'Imbruvica' (Janssen) aporta beneficios en primera línea para la leucemia linfocítica crónica de alto riesgo

MADRID 14 Dic. (EUROPA PRESS) -

Janssen Pharmaceutical Companies of Johnson &Johnson ha anunciado los resultados del análisis combinado del seguimiento a largo plazo de múltiples ensayos clínicos que evalúan el uso de 'Imbruvica' (ibrutinib) en monoterapia y en combinación como tratamiento de primera línea para pacientes con leucemia linfocítica crónica (LLC) con características de alto riesgo.

Los datos se presentaron en el congreso anual de la Sociedad Americana de Hematología (ASH) de 2020. Los resultados de un análisis combinado de dos ensayos clínicos con hasta 6,5 meses de seguimiento demostraron una supervivencia libre de progresión (SLP) y tasas de respuesta global (TRG) similares con ibrutinib en pacientes con o sin características genómicas de alto riesgo, y además, mostraron unos beneficios significativos en cuanto a la SLP y las TRG con ibrutinib en comparación con la terapia a base de clorambucilo independientemente de las características genómicas de riesgo.

Además, se presentaron los datos correspondientes a una mediana de seguimiento de más de cuatro años de un análisis combinado de 89 pacientes con LLC de alto riesgo con alteraciones del gen TP53 de cuatro ensayos clínicos que muestran que el tratamiento de primera línea con ibrutinib tuvo como resultado una eficacia continuada, incluida la SLP, lo que sugiere que ibrutinib ha mejorado significativamente el pronóstico desfavorable en esta población de alto riesgo.

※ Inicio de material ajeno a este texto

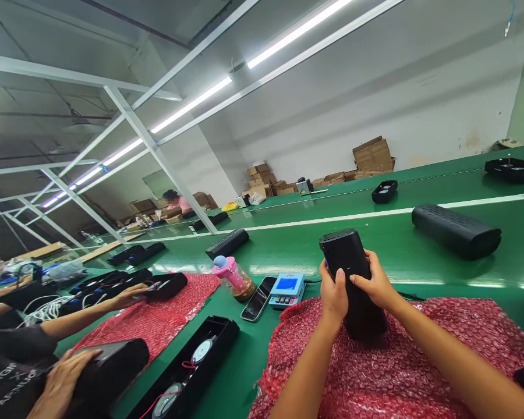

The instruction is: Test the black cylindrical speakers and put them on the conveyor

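A black speaker [360, 302] stands upright on a sheet of red bubble wrap [419, 355], gripped from both sides. My left hand [334, 291] wraps its left edge, thumb on the near face. On the opposite edge, my right hand [376, 280] also holds it, thumb pressed on the same face. A faint blue glow shows along its left edge near the top. Left of my hands are a light-blue tester with a lit screen [287, 290], a smartphone [259, 299] and a pink-lidded cup [234, 279].
An open speaker housing with two drivers and red wires [187, 366] lies to my left. Beyond it, a co-worker's hands [63, 375] handle black housings on red bubble wrap. A closed speaker [456, 231] rests on the green bench at right. White frame posts [157, 151] rise from the bench.
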Demonstrator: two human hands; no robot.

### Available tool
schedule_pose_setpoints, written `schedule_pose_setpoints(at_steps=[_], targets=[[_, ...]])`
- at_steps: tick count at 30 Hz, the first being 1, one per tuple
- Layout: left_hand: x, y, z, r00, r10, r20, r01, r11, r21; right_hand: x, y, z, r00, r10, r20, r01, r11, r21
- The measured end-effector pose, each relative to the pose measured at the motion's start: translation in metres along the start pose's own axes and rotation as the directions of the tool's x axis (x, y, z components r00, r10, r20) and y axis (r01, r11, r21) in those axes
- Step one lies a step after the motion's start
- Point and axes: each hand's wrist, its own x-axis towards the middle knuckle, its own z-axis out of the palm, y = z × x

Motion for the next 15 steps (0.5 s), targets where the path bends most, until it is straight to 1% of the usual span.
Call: schedule_pose_setpoints(at_steps=[9, 15], targets=[[-0.002, 0.0026, -0.0004, 1.0, -0.003, -0.002, 0.003, 1.0, 0.002, 0.0006, 0.0029, -0.0004, 1.0, -0.014, -0.003, 0.014, 1.0, 0.0], [-0.0012, 0.0025, -0.0003, 1.0, -0.003, 0.003, 0.003, 1.0, 0.002, 0.0004, 0.0003, -0.0002, 1.0, -0.014, -0.01, 0.014, 1.0, -0.014]])
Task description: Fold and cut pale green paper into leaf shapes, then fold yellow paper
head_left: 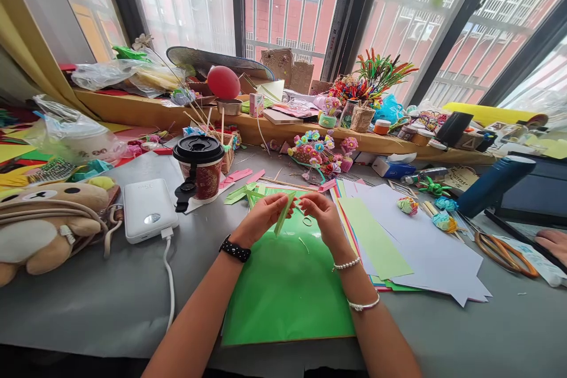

"Estos grandes conjuntos de datos combinados con seguimiento de hasta seis años, además de otros de poblaciones similares presentados en el congreso, contribuyen a acumular más pruebas que respaldan el beneficio significativo del tratamiento a largo plazo de ibrutinib como tratamiento de primera línea para pacientes con LLC", ha señalado el vicepresidente de desarrollo final y asuntos médicos globales, del área de Oncología de Janssen Research & Development, Craig Tendler.

Ibrutinib, recalca, es un tratamiento de referencia aprobado en la terapia de primera línea de la LLC y los datos presentados en el Congreso Anual de la ASH demuestran, además, la durabilidad de las respuestas en pacientes con LLC con características de riesgo tradicionales.

En las sesiones orales se presentaron dos estudios adicionales en los que se muestran los patrones de tratamiento o resultados en el mundo real de pacientes con LLC tratados fuera del ámbito de un ensayo clínico.

El primer estudio es un análisis retrospectivo de los Estados Unidos que describe los patrones de tratamiento y el tiempo hasta el siguiente tratamiento (TTNT) en pacientes con LLC de alto riesgo tratados con ibrutinib o quimioinmunoterapia (QIT) en primera línea. En este estudio, el más numeroso de su clase hasta la fecha, los pacientes con LLC de alto riesgo tratados con ibrutinib como único agente tuvieron un THST significativamente más largo en comparación con los pacientes tratados con QIT en primera línea.